On Fri, 26 Aug 2005, Fredrik Kuivinen wrote:

> I will try to describe how the algorithm works. The problem with the
> usual 3-way merge algorithm is that we sometimes do not have a unique
> common ancestor. In [1] B and C seems to be equally good. What this
> algorithm does is to _merge_ the common ancestors, in this case B and
> C, into a temporary tree lets call it T. It does then use this
> temporary tree T as the common ancestor for D and E to produce the
> final merge result. In the case described in [1] this will work out
> fine and we get a clean merge with the expected result.

The only problem I can see with this is that it's likely to generate
conflicts between the shared heads, and the user is going to be confused
trying to resolve them, because the files with the conflicts will be
missing all of the more recent changes. Other than that, I think it should
give the right answer, although it will presumably involve a lot of
ancient history doing the internal merge. (Which would probably be really
painful if you've got two branches that cross-merge regularly and never
actually completely sync)

I'm getting pretty close to having a version of read-tree that does the
trivial merge portion based comparing the sides against all of the shared
heads.
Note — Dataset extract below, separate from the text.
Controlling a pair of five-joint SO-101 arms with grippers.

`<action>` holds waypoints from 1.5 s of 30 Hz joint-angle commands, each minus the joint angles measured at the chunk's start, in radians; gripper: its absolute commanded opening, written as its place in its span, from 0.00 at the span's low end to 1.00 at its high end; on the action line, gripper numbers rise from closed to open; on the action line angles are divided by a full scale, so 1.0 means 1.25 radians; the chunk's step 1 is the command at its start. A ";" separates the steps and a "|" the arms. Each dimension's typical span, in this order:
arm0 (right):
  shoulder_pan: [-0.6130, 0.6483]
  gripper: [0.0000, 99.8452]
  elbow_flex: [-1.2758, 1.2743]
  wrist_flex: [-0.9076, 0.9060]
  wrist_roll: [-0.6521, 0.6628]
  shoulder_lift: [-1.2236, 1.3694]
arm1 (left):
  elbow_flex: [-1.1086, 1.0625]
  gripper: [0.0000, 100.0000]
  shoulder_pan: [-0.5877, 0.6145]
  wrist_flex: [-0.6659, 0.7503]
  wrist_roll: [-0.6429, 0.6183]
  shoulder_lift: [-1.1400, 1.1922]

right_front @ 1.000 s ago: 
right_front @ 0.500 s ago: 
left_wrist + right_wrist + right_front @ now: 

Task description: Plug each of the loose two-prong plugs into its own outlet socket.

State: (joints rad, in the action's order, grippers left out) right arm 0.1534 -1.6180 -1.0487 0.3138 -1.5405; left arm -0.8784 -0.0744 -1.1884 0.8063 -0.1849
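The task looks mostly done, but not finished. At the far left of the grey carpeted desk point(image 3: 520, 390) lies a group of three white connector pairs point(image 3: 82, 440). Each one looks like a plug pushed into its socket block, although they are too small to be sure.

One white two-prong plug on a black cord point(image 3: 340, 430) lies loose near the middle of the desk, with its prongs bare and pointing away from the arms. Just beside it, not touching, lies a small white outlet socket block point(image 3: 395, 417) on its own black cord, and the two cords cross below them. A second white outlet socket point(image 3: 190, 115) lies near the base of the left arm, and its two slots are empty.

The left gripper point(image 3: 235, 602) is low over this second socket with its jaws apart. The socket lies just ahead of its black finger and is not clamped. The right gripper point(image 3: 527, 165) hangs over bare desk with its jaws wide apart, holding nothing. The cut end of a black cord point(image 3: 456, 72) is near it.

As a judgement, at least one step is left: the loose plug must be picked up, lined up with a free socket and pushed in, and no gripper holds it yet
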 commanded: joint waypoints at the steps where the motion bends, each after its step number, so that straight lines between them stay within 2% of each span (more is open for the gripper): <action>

I think yours will be better for the cases we've identified, giving
the correct answer for Tony's case rather than reporting a conflict, but
it's clearly more complicated. I think my changes are worthwhile anyway,
since they make the merging logic more central, but obviously

I've been thinking that could be useful to have read-tree figure out the
history itself, instead of being passed ancestors, in which case it could
use your method, except more efficiently (and only look further at the
history when needed).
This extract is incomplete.